By contrast, seeking to have Dr. Gudesblatt testify with regard to another physician's records, opinion or recommendations is a different story. In the circumstances presented by Plaintiff, counsel seeks to elicit testimony from Dr. Gudesblatt regarding reports containing the opinions of Dr. Barnoski. Clearly, this information cannot be characterized as being within the personal knowledge of Dr. Gudesblatt and was not obtained through Dr. Gudesblatt's own treatment of the Plaintiff. Compare Salas, 165 F.R.D. at 33 (concluding that treating physicians' proposed testimony is proper since "[p]laintiff is not asking these doctors to comment upon or review the opinions of other doctors.") and Fanning v. Target Corp., No. 05 Civ. 12, 2006 WL 298811, at *2 (S.D.N.Y. Feb. 6, 2006) ("[T]here is no suggestion in the record that plaintiffs intended to elicit from Drs. Greene and Katz anything other than their observations and opinions derived from their examination and treatment of [the plaintiff]."). Therefore, in order for Dr. Gudesblatt to testify concerning opinions not gleaned from his own diagnoses and treatment of the Plaintiff, he must have been designated an expert witness and must have prepared the necessary expert report. Since the deadline to do so has passed, Dr. Gudesblatt is precluded from offering any testimony regarding the Barnoski reports.

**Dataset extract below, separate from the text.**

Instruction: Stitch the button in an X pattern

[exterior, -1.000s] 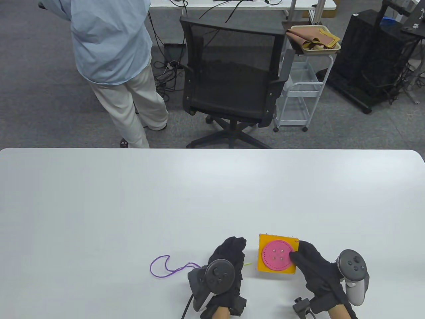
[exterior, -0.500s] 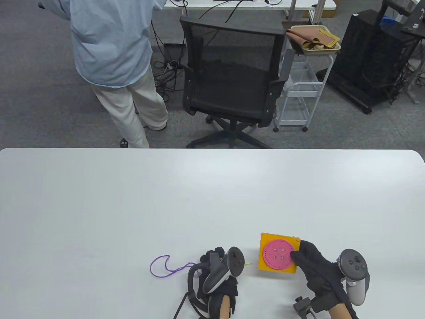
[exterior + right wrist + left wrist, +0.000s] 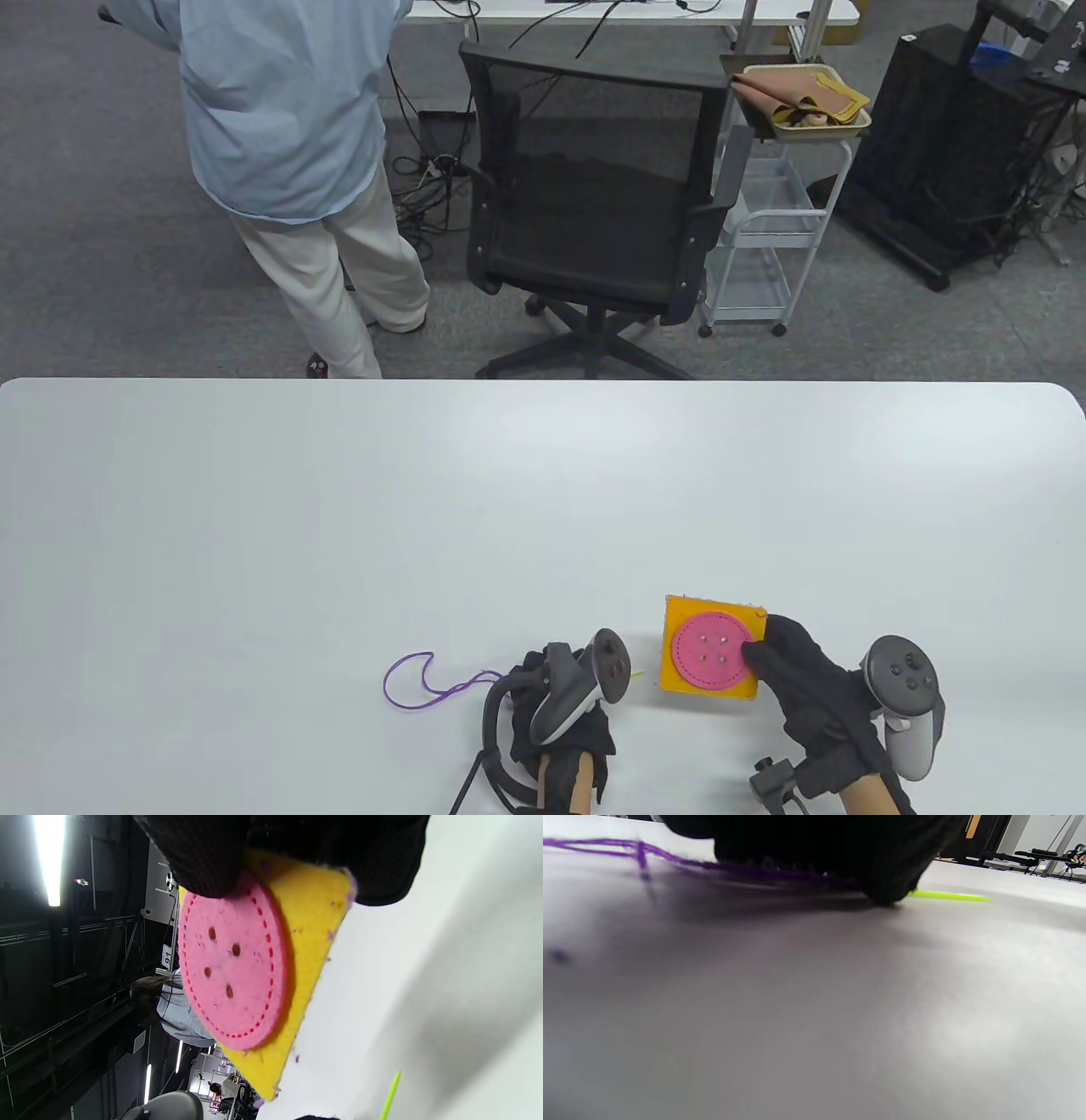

In light of the foregoing information and findings, the Barnoski reports are precluded from being offered as exhibits at trial and Dr. Gudesblatt is precluded from offering any testimony regarding the contents of the Barnoski reports. The joint Pre-Trial Order is to be amended in accordance with this Order and the amended Order is to be filed on ECF by September 30, 2011, at which time the case will be certified to Judge Seybert as trial-ready.